**ACTIVITY:** If a line in the data holds the string "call", list it.

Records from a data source
-=-=-

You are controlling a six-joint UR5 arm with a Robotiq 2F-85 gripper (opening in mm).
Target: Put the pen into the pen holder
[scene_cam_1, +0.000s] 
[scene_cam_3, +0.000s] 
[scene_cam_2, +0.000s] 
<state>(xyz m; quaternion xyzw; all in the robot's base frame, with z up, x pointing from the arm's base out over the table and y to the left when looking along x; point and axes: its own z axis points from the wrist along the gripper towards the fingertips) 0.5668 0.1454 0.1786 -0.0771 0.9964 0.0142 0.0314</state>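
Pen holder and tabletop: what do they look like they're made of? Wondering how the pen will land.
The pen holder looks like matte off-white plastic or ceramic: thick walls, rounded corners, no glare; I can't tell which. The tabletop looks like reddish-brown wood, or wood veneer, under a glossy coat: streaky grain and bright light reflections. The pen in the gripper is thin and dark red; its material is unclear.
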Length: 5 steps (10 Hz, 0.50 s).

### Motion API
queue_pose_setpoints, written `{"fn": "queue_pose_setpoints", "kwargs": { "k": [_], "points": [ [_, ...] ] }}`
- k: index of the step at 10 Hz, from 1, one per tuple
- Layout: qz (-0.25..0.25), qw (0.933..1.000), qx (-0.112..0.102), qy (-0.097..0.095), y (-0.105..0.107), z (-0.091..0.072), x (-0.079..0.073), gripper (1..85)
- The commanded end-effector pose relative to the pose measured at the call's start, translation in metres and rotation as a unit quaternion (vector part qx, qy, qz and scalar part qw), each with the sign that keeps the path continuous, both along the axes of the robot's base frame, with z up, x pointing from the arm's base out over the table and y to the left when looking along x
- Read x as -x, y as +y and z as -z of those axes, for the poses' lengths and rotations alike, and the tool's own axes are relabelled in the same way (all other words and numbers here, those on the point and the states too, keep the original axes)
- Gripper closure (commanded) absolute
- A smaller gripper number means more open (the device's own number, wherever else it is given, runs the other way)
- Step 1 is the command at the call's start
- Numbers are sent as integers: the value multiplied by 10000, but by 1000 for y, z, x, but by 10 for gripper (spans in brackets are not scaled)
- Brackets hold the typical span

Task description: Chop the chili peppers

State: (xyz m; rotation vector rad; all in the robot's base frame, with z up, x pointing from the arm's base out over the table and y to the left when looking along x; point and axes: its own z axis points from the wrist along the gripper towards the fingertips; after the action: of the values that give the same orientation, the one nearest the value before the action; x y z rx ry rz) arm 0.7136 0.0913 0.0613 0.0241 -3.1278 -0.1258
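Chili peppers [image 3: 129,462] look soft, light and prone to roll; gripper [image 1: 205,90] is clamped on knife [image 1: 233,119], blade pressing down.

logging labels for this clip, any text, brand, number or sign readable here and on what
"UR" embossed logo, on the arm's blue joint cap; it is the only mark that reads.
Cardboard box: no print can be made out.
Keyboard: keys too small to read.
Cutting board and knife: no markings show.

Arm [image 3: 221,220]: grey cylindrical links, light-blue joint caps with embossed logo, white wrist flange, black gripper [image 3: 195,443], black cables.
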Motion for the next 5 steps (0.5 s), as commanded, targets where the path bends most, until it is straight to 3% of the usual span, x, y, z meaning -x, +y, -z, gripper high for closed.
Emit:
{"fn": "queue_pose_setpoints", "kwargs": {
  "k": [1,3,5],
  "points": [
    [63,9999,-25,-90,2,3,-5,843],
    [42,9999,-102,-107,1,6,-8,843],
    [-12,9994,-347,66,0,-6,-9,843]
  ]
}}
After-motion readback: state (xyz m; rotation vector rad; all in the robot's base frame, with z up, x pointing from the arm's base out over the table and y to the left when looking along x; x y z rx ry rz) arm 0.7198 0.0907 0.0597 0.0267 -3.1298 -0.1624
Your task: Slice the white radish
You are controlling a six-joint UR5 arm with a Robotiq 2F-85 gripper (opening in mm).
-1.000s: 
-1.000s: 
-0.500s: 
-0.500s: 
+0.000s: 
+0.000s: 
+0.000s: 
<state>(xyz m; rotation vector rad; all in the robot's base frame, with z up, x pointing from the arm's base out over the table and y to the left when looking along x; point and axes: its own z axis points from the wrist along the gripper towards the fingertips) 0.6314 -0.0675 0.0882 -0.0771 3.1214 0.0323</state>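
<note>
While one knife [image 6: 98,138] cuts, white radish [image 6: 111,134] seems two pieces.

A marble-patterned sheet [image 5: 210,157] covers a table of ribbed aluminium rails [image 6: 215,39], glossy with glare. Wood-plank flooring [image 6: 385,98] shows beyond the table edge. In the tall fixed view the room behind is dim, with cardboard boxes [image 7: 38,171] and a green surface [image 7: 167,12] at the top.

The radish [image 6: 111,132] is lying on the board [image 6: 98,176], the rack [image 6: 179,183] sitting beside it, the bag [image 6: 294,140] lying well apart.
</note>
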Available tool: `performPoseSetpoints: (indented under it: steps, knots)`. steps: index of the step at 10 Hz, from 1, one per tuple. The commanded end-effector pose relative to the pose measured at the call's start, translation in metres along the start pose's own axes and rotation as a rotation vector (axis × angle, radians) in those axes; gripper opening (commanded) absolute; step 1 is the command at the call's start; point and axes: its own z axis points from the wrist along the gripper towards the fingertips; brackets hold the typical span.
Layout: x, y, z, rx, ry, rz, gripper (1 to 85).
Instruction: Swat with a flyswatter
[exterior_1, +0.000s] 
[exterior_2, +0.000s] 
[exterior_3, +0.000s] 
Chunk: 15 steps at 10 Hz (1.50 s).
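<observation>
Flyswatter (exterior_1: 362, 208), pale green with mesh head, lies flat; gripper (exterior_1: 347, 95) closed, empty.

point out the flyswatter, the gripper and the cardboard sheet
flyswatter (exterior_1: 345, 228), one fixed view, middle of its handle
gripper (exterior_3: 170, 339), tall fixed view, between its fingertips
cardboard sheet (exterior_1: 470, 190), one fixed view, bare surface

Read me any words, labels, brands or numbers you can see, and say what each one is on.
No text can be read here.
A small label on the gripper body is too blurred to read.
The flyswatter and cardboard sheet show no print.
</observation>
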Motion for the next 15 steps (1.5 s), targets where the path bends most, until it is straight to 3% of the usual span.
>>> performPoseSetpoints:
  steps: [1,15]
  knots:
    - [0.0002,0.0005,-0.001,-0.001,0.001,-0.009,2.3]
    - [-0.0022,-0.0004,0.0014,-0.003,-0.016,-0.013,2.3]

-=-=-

**FINISHED EXERCISE:**
- The commanded end-effector pose relative to the pose measured at the call's start, translation in metres and rotation as a unit quaternion (vector part qx, qy, qz and scalar part qw), each with the sign that keeps the path continuous, both along the axes of the robot's base frame, with z up, x pointing from the arm's base out over the table and y to the left when looking along x
- Step 1 is the command at the call's start
Available tool: `performPoseSetpoints: (indented under it: steps, knots)`. steps: index of the step at 10 Hz, from 1, one per tuple. The commanded end-effector pose relative to the pose measured at the call's start, translation in metres along the start pose's own axes and rotation as a rotation vector (axis × angle, radians) in those axes; gripper opening (commanded) absolute; step 1 is the command at the call's start; point and axes: its own z axis points from the wrist along the gripper towards the fingertips; brackets hold the typical span.

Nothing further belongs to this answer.